*TO DO:* The answer should hold only the lines from the beginning of the material through the one with "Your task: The", reproduced exactly and without pictures.

________________

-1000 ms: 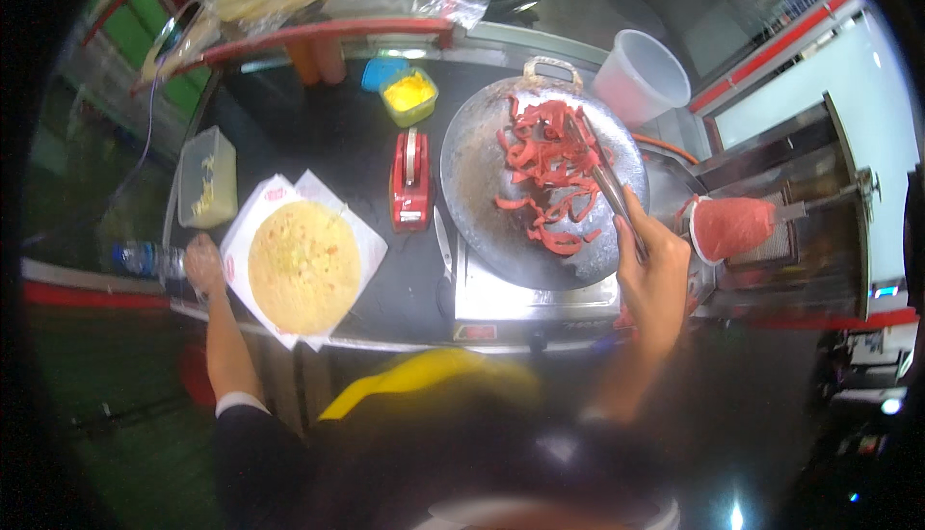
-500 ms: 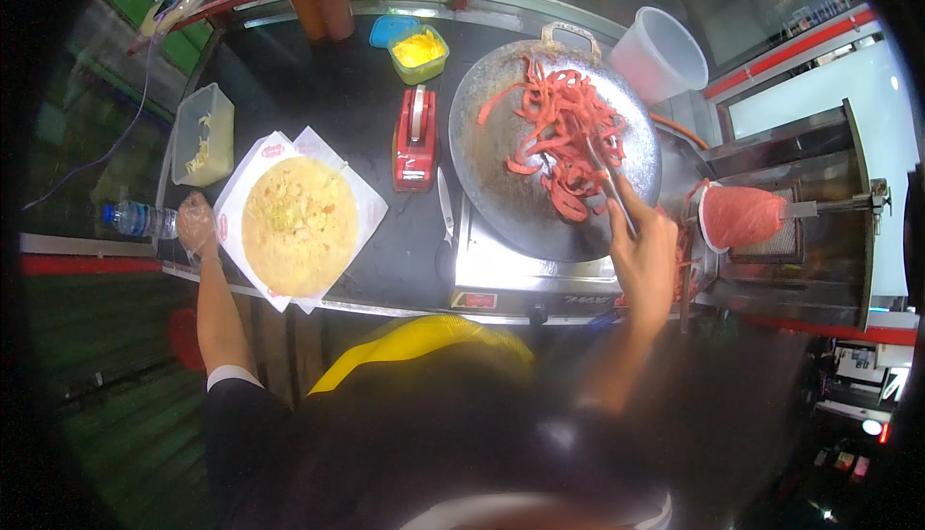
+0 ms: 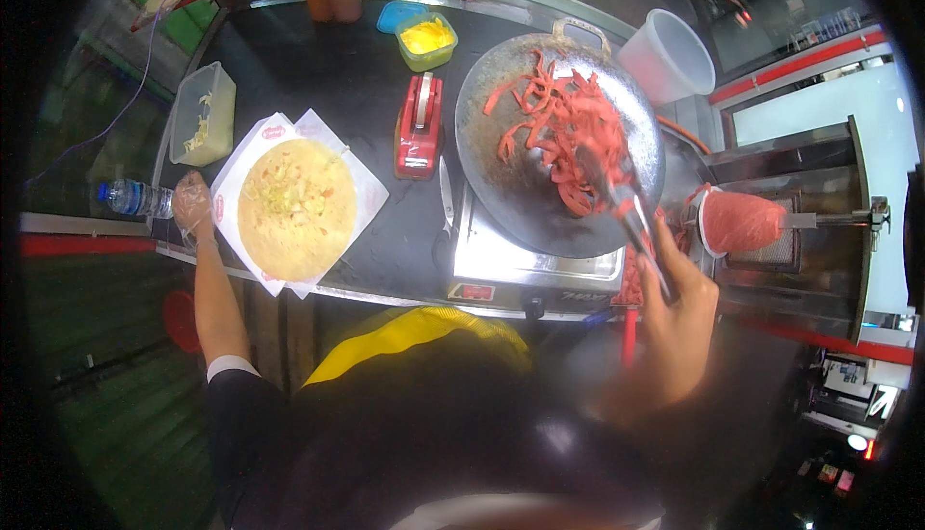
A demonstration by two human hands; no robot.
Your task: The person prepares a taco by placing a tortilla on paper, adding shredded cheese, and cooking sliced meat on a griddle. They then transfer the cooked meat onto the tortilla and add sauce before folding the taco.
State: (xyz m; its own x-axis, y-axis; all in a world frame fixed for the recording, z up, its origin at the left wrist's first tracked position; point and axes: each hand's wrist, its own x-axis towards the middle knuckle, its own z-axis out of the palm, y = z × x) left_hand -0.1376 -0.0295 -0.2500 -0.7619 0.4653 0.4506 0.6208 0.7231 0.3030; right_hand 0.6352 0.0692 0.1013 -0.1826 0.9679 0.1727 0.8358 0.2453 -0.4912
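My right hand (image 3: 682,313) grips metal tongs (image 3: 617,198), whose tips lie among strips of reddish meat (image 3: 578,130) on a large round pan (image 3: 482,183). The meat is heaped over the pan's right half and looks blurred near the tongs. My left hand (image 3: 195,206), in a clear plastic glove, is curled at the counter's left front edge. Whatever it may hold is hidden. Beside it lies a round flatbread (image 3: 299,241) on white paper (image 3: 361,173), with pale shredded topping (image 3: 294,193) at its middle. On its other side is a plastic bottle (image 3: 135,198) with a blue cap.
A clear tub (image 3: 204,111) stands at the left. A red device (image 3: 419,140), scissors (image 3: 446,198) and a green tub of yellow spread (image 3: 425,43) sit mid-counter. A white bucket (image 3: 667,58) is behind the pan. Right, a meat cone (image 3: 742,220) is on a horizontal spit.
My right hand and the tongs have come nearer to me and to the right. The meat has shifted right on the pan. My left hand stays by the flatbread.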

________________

*REPLY TO THE TASK:*
-1000 ms: 
-500 ms: 
+0 ms: 
A demonstration by two human hands; no robot.
Your task: The person prepares a taco by placing a tortilla on paper, adding shredded cheese, and cooking sliced meat on a griddle. They then transfer the cooked meat onto the tortilla and add sauce before folding the taco.

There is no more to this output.